Day Brightener – How To Get The Kids To Visit

An old man in Miami calls up his son in New York and says, “Listen, your mother and I are getting divorced. Forty-five years of misery is enough.”

“Dad, what are you talking about?” the son screams.

“We can’t stand the sight of each other any longer,” he says. “I’m sick of her face, and I’m sick of talking about this, so call your sister in Chicago and tell her,” and he hangs up.

Now, the son is worried. So he calls up his sister. She says, “Like hell they’re getting divorced!” and calls her father immediately. “You’re not getting divorced! Don’t do another thing, the two of us are flying home tomorrow to talk about this. Until then, don’t call a lawyer, don’t file a paper, DO YOU HEAR ME?” and she hangs up.

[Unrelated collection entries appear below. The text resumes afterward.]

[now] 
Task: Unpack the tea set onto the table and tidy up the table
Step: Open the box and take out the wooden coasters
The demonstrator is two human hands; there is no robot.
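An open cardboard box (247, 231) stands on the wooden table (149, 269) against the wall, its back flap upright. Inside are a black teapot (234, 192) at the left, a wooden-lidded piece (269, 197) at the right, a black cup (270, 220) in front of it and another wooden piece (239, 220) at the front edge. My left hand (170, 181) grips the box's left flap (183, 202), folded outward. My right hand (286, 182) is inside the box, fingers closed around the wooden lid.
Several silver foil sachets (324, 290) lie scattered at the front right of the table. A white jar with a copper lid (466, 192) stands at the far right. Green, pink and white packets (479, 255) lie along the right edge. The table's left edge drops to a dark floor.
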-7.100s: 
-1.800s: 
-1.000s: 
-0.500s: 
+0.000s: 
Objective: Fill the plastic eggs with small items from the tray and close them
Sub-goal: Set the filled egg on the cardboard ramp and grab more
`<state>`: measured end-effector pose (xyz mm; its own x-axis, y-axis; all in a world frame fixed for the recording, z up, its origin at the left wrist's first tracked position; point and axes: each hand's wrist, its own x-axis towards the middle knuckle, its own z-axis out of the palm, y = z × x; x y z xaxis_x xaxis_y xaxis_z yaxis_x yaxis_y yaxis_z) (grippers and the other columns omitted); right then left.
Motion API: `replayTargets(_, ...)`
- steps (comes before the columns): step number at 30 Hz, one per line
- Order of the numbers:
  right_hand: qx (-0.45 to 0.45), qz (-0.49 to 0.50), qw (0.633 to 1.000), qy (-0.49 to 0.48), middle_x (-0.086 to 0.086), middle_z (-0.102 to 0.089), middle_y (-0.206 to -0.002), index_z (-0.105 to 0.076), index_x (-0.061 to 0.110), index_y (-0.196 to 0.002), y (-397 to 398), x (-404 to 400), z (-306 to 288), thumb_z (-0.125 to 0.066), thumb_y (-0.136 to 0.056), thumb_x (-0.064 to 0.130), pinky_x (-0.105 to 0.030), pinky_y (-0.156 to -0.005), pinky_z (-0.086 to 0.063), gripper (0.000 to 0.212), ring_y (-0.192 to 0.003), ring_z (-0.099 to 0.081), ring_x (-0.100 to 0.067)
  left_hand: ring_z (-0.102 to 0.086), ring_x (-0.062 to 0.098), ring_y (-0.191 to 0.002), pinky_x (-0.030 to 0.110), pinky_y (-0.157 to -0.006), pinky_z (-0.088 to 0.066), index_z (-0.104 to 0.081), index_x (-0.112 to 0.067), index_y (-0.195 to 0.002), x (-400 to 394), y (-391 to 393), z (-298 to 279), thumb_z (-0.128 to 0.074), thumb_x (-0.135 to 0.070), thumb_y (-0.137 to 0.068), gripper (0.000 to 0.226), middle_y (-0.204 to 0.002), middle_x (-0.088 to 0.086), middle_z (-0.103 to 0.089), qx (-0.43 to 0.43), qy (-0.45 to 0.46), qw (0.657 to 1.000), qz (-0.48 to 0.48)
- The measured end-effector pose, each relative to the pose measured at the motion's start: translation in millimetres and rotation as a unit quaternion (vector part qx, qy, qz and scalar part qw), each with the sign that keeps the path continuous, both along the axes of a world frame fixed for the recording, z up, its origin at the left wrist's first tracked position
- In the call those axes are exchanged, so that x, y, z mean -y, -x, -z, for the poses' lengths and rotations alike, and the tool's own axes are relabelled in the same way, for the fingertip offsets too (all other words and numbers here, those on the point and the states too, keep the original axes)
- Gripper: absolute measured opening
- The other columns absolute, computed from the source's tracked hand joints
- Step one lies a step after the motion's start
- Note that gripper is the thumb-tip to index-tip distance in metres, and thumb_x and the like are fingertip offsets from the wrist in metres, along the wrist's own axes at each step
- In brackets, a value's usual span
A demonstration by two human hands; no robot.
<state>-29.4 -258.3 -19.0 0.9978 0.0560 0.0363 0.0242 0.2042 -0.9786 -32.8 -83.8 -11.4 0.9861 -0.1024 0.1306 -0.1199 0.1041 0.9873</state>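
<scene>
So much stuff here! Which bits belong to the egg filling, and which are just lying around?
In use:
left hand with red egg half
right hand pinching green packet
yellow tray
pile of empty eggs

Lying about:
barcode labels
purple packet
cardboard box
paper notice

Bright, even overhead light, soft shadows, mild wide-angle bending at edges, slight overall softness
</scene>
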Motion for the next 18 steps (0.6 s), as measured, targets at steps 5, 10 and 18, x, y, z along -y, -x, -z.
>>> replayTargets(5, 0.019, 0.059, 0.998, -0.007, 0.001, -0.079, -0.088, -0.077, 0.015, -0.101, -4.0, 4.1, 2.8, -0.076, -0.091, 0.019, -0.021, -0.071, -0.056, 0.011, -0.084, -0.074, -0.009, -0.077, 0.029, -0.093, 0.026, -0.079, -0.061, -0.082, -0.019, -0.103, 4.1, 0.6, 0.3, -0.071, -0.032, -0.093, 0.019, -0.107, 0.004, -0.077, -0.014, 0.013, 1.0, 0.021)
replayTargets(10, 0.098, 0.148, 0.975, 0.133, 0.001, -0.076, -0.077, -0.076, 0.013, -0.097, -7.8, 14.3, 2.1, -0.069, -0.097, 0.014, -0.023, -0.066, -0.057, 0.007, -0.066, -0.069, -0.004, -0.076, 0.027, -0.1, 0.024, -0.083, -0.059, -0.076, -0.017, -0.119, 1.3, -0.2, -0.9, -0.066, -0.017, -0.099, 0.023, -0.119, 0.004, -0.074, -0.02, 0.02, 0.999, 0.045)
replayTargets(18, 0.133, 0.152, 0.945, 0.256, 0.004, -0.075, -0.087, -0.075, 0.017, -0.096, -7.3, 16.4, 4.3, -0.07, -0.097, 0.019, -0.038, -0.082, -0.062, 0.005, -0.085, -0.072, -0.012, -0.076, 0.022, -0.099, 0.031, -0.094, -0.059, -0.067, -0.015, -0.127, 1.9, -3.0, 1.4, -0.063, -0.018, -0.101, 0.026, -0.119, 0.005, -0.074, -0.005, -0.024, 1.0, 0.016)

The old man turns to his wife and says “Okay, they’re coming for Christmas and paying their own airfares.”

Day Brightener – And Now The Local Headlines: These Are A Lot More Fun To Read Than The Everyday Stuff..

Man Kills Self Before Shooting Wife and Daughter
This one I caught in the SGV Tribune the other day and called the Editorial Room and asked who wrote this. It took two or three readings before the editor realized that what he was reading was impossible!!! They put in a correction the next day.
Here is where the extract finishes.